Dalam pertemuan tersebut, Kiai Mas Alwi mengajukan usul agar jam’iyyah ulama itu diberi nama Nahdlatul Ulama (kebangkitan ulama), yang pengertiannya lebih condong pada gerakan serentak para ulama dalam suatu pengarahan atau gerakan bersama-sama yang terorganisasi.
7. KH Ridwan Abdullah
KH Ridwan Abdullah merupakan sosok yang menciptakan lambang Nahdlatul Ulama (NU) berdasarkan perintah dari KH Hasyim Asy'ari. Kiai Ridwan pun mulai merancang dan membuat lambang NU yang didirikan pada tahun 1926 M itu.
Kiai Ridwan bermunajat kepada Allah SWT melalui istikharah, hasil istikharahnya, ia mendapat isyarat di langit terlihat lambang jagat yang dikelilingi bintang berjumlah sembilan.
Lambang NU diperkenalkan pada Muktamar ke-2, tepatnya dihadapan Muktamirin dan pemerintah Hindia Belanda. Kiai Ridwan menjelaskan makna pada lambang NU, ada 5 bintang berada di atas dengan 1 yang paling besar adalah Nabi Muhammad SAW, yang 4 adalah sahabatnya. Di bawah tulisan terdapat 4 bintang yang melambangkan 4 mazhab. Kalau dijumlah semuanya 9 bintang yang melambangkan wali songo.
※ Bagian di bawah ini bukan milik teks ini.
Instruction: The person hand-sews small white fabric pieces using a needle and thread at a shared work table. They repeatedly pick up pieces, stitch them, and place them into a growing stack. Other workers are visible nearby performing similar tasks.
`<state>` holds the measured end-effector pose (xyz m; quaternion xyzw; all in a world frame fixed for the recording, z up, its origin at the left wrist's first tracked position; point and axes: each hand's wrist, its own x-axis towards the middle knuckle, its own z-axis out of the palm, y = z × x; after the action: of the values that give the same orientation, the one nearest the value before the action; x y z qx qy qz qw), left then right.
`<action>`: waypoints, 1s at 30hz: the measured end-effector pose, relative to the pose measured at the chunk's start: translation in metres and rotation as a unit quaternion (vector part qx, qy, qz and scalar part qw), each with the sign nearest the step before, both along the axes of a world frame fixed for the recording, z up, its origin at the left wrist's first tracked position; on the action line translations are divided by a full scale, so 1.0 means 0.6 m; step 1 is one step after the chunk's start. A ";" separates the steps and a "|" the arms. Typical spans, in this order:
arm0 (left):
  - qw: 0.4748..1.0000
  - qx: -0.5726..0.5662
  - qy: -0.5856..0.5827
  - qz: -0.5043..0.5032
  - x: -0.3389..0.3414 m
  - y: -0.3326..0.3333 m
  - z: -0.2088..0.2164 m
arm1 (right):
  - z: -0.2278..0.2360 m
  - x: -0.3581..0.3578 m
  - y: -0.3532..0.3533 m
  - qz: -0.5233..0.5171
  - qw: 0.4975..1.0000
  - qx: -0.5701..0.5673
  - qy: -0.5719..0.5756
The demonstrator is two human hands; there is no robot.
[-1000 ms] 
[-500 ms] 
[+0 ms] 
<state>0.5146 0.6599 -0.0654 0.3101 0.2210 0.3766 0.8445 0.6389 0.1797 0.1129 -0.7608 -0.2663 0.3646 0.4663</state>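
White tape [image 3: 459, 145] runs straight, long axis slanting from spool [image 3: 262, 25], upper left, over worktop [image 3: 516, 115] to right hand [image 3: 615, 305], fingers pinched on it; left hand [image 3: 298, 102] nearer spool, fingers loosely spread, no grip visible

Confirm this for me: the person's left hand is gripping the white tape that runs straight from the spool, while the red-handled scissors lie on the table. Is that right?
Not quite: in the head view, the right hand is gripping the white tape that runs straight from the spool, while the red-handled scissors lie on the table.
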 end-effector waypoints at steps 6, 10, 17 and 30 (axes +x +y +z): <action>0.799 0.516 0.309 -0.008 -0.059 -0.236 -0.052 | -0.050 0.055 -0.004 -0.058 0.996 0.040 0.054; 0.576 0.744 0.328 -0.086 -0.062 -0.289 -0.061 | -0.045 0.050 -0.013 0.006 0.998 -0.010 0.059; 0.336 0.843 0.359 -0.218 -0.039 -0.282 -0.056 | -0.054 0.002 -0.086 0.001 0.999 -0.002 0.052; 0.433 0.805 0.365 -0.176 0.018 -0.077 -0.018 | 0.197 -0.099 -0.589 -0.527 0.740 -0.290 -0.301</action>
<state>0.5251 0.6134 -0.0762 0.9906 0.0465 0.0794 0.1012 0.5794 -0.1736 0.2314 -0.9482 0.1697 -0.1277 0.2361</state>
Tali yang melingkari bola dunia menandakan perlunya persatuan di jalan Allah. Tulisan khat yang melintang di jagat itu ditulis ‘Ain terbuka menunjukkan bahwa ilmu itu selalu terbuka dan ulama harus terbuka terhadap kebenaran dan terus belajar, sajak dari ayunan (bayi) hingga kuburan (wafat), dari Arab ke negeri Cina, agar pikirannya relevan sehingga bisa mendampingi umat. Warna hijau dijadikan dasar bendera yang merupakan warna kesukaan Nabi.